#### What the task asks
When a line in the records contains the string "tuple", copy that line.

Records from a collection

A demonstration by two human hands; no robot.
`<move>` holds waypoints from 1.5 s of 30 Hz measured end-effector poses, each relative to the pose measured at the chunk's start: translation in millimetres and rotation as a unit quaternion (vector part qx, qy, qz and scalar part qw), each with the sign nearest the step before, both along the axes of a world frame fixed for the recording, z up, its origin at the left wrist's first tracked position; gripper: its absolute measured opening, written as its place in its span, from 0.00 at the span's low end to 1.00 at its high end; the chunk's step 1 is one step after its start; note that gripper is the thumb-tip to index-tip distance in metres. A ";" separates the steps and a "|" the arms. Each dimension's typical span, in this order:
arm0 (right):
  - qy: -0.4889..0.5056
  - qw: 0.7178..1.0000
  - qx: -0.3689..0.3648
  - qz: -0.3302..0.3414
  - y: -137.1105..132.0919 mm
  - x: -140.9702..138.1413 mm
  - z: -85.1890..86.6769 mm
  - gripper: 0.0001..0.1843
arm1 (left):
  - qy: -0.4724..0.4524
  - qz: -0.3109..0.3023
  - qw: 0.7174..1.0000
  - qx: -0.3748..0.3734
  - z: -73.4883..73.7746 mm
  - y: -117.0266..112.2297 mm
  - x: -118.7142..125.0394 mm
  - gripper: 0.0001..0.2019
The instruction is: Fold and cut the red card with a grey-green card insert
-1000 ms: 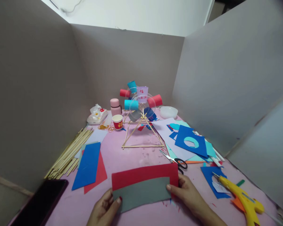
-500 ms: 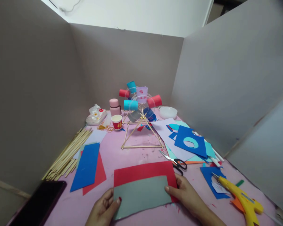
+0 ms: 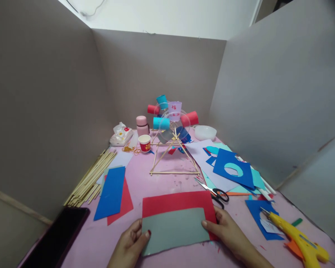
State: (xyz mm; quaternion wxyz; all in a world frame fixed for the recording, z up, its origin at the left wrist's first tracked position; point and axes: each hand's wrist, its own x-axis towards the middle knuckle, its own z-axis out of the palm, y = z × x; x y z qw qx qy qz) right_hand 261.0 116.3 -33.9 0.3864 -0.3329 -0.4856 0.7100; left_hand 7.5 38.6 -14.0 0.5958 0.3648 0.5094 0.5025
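Clearly, the left hand (image 3: 130, 241) and right hand (image 3: 222, 225) clamp their grip on opposite ends of a grey sheet (image 3: 174, 230) over a red sheet (image 3: 175, 202), toward the surface's (image 3: 91, 240) near edge, presumably so neither layer slips.

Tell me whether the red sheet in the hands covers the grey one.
No, the grey sheet lies over the red sheet, which shows past it along the top and right.

The grey sheet (image 3: 174, 230) partly covers the red sheet (image 3: 178, 203).
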 end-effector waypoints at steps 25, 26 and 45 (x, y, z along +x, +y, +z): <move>0.036 0.999 0.012 0.009 1.3 0.0 -4.8 0.22 | 0.003 0.039 0.999 -0.016 1.0 0.8 2.4 0.18; 0.039 0.999 0.011 0.008 1.3 -0.5 -3.7 0.22 | 0.005 0.043 0.999 -0.019 2.7 0.9 3.2 0.18; 0.019 0.995 -0.009 -0.096 3.4 2.0 0.3 0.07 | -0.009 0.113 0.992 -0.046 10.4 0.6 8.4 0.23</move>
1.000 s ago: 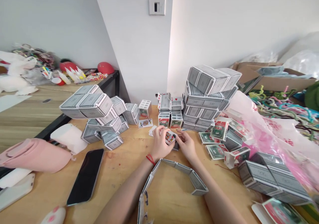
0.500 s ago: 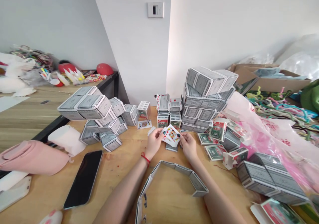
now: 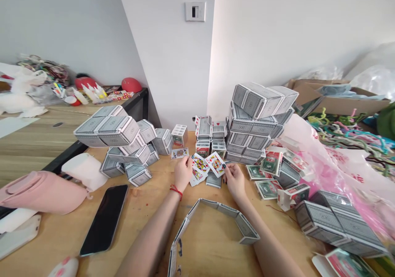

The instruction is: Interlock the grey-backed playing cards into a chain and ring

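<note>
So you've got a card in one hand and more in the other, both just in front and to the left of the big gray card tower (image 3: 259, 123). Your left hand (image 3: 183, 172) is pinching some overlapping face cards (image 3: 200, 168) by their left edge. I can't tell exactly how many. Your right hand (image 3: 235, 179), nearer the tower, has a single card (image 3: 216, 165) pinched at its right edge. It's a face card with a red diamond showing in the corner, but the index letter's too small for me to read. Just below them, on the table (image 3: 145, 219) in front of the tower, lie some gray-backed cards (image 3: 213, 181).

Writing-wise, slim pickings. The green and red card packs (image 3: 271, 162) right-front of the tower have printed labels, too tiny to make out. The plastic bag (image 3: 342, 158) to the tower's right has red print I can't read either. Left of the tower you've got card boxes (image 3: 219, 148) with a red heart showing on a card on top, and further left a face-up card (image 3: 180, 153). The folded card strip (image 3: 226, 208) sits well in front of the tower, between your forearms. Your phone (image 3: 105, 219), screen dark, is way off to the tower's left and front.
</note>
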Motion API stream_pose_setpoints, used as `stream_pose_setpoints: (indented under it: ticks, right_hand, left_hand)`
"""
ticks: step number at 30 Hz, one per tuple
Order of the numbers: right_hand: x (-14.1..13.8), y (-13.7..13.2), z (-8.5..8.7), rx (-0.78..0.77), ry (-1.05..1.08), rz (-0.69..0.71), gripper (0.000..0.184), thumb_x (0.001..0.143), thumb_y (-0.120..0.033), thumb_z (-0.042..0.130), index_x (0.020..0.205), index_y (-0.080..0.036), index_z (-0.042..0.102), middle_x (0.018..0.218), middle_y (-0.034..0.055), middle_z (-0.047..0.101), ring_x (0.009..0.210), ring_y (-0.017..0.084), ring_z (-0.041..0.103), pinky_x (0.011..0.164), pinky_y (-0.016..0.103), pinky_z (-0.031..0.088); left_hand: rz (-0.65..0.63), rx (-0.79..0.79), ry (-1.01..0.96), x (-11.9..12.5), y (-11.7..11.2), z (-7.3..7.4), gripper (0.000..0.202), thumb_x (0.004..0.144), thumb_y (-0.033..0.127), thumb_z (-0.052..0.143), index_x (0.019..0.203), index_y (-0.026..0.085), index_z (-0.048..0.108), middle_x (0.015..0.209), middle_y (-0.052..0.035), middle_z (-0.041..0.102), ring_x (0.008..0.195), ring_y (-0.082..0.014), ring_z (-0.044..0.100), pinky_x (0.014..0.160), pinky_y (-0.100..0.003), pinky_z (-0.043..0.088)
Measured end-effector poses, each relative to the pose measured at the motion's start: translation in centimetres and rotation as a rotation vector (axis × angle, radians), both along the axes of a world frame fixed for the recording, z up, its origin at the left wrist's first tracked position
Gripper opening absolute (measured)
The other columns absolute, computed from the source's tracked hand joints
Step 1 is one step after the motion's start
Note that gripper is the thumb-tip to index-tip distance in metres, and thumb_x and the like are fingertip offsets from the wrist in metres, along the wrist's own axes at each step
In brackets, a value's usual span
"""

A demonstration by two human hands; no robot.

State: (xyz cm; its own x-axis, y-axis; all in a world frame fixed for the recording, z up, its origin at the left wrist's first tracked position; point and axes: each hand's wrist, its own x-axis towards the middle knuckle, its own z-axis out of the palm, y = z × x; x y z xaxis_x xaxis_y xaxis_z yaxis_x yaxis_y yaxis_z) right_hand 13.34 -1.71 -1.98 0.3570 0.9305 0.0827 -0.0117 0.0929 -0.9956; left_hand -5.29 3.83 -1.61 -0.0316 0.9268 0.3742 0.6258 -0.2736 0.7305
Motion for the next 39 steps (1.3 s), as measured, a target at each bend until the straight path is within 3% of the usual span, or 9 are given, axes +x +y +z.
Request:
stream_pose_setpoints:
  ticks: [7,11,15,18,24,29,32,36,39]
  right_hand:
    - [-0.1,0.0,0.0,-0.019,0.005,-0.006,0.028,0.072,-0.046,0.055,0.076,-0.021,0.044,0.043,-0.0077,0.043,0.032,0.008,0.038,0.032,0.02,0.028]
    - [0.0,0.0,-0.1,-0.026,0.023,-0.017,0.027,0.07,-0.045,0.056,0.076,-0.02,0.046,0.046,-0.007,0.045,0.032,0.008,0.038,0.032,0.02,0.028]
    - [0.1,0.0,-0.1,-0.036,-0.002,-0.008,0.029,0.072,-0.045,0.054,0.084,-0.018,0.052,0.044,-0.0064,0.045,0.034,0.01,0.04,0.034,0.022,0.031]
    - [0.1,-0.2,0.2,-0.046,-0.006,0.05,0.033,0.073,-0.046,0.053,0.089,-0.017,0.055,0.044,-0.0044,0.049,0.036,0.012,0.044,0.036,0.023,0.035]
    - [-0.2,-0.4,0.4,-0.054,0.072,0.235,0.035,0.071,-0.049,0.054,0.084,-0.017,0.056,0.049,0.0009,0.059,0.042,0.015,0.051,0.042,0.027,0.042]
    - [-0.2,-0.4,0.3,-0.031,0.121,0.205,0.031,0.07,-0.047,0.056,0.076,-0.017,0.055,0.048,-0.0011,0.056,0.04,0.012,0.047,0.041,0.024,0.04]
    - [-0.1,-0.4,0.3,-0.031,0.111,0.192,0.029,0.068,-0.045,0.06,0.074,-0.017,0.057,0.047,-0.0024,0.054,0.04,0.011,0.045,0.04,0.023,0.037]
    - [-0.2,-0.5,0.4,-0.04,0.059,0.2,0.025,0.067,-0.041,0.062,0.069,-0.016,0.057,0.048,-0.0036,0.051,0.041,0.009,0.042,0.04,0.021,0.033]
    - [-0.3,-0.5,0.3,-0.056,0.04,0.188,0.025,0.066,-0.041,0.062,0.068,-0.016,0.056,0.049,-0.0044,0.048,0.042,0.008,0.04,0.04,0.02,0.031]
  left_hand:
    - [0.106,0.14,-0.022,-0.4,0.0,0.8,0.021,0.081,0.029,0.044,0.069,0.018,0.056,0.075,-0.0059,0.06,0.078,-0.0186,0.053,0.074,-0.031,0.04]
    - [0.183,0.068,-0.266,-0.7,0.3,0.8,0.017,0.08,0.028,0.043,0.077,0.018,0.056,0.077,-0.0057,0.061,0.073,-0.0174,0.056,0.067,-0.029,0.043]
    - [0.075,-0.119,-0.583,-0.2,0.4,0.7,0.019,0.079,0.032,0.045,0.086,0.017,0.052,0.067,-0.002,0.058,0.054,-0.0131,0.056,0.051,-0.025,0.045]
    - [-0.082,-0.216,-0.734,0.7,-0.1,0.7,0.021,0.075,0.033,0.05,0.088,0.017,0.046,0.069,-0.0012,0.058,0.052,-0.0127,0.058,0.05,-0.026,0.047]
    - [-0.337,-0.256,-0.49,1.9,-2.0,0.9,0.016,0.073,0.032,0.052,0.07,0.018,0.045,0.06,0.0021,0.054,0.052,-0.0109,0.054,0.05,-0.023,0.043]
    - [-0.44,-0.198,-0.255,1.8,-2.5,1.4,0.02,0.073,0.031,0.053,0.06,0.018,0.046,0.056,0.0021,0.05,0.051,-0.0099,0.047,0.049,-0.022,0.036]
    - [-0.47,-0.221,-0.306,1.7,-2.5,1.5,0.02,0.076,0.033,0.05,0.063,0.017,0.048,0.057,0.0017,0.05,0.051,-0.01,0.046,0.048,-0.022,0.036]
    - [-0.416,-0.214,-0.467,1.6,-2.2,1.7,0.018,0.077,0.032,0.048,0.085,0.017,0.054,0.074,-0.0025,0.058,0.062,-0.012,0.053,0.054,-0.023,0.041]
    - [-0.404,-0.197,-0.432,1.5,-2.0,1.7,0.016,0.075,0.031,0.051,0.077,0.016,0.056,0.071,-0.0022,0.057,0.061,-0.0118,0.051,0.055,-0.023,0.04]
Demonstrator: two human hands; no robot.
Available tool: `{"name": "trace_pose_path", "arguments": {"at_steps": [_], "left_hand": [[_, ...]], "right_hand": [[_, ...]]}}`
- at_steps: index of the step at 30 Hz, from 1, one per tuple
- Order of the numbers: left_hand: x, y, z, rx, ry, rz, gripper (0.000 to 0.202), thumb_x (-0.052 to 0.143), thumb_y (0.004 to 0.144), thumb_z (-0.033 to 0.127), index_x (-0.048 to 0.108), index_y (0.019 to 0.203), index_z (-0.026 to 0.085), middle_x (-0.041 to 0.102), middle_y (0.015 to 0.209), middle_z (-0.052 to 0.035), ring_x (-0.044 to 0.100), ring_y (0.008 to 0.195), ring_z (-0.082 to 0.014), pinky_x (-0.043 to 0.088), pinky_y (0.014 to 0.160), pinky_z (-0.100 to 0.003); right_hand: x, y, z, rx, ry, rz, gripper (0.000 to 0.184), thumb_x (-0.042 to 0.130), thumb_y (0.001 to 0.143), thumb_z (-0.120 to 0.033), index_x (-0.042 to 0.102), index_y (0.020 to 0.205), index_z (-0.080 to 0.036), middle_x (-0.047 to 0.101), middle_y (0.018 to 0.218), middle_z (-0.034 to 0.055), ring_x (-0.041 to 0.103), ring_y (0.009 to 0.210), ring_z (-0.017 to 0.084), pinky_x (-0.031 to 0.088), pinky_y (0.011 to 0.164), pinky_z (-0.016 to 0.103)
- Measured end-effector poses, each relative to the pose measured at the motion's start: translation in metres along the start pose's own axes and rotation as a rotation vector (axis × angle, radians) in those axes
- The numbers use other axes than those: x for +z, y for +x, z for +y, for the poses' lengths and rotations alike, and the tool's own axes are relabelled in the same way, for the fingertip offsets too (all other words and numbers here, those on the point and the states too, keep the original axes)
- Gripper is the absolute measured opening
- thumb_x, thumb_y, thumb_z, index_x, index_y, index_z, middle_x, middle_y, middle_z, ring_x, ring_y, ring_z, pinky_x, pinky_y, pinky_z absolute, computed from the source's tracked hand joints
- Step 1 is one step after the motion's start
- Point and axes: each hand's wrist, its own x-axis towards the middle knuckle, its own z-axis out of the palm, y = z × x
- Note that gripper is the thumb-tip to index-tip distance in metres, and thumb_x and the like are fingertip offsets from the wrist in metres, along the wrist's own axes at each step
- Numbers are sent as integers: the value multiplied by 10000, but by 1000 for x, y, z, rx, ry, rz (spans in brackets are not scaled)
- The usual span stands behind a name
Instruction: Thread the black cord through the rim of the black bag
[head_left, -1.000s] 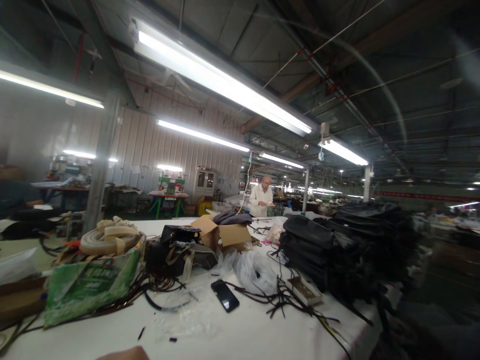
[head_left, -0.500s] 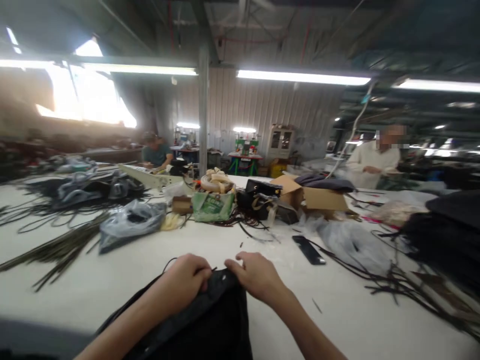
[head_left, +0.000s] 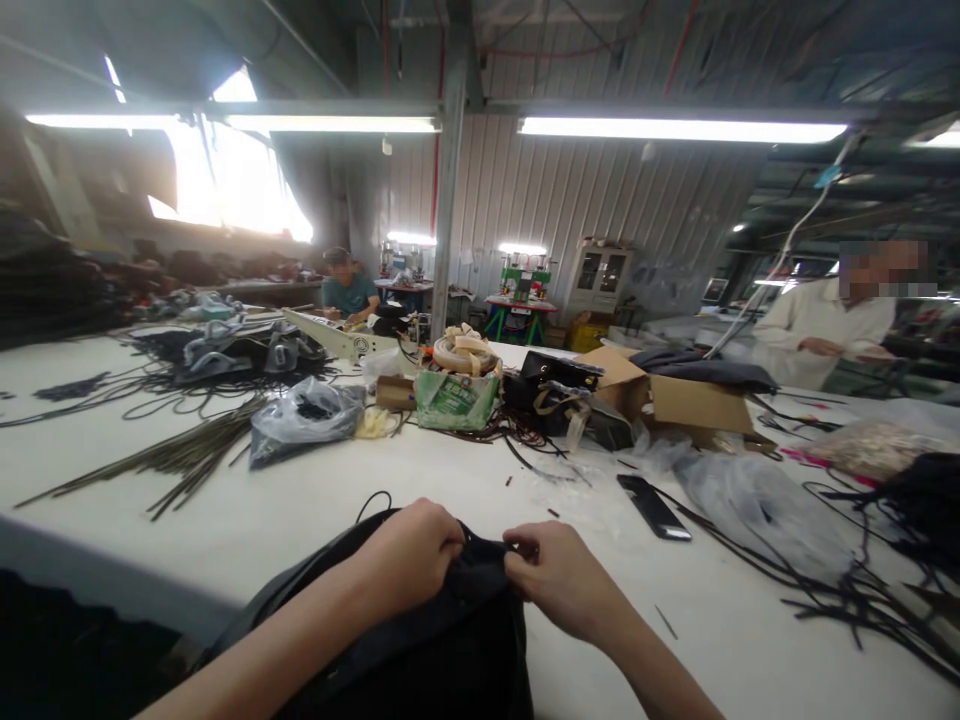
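Having curled inward, the right hand [head_left: 556,576] now seems to pinch the edge of the black bag [head_left: 442,655]; the left hand [head_left: 414,548] pinches it just beside, so both hold it. The bag rests at the near side of the white table [head_left: 289,520], before a phone [head_left: 652,507] and cords [head_left: 191,450]. Beyond, a person [head_left: 821,325] stands under tube lights [head_left: 675,130].

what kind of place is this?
Probably a workshop for bags or similar goods: black fabric item in hand, a bundle of cords on the white table, and a green machine behind.
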Motion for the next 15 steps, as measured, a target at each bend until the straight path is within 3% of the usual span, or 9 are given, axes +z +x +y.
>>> {"name": "trace_pose_path", "arguments": {"at_steps": [3, 6, 11, 13, 15], "left_hand": [[5, -1, 9, 53, 61, -19, 270, 610, 851, 139, 530, 601, 204, 667, 647, -41, 575, 640, -186, 353, 644, -325], [13, -4, 19, 95, 142, -63, 224, 631, 856, 143, 667, 645, 208, 785, 760, -120, 717, 729, -268, 390, 670, -366], [25, -5, 35, 71, 192, -124, 237, 609, 887, 108, 777, 738, 184, 808, 832, -196, 780, 810, -354, 482, 701, -392], [27, -3, 41, 32, 183, -146, 218, 630, 902, 123, 812, 793, 175, 808, 857, -207, 777, 819, -357, 518, 713, -386], [26, 0, 46, 5, 168, -158, 182, 666, 900, 136, 831, 832, 173, 808, 885, -209, 773, 838, -355, 550, 756, -388]], "right_hand": [[7, -14, 11, 19, 177, 52, 260, 589, 889, -307, 808, 818, -185, 759, 682, 33, 667, 648, 190, 421, 583, 273], [7, -23, 15, 53, 180, 50, 308, 557, 911, -339, 800, 798, -188, 766, 685, 40, 686, 652, 198, 436, 598, 285], [-13, -14, 1, 89, -224, 54, 253, 637, 847, -323, 784, 675, -211, 786, 698, 72, 700, 668, 211, 383, 598, 306], [-22, -4, -4, 106, -274, -55, 241, 664, 793, -309, 737, 588, -205, 745, 614, 78, 676, 598, 206, 365, 553, 300], [-26, 7, -6, 150, -103, -230, 201, 642, 731, -272, 700, 554, -197, 679, 515, 57, 657, 517, 194, 389, 500, 274]]}}
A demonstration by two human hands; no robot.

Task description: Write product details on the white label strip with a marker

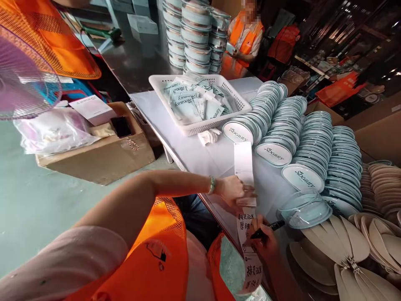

#### Reply to the task
ticks: step number at 30 Hz, one per tuple
- at_steps: index of the step at 30 Hz, from 1, one per tuple

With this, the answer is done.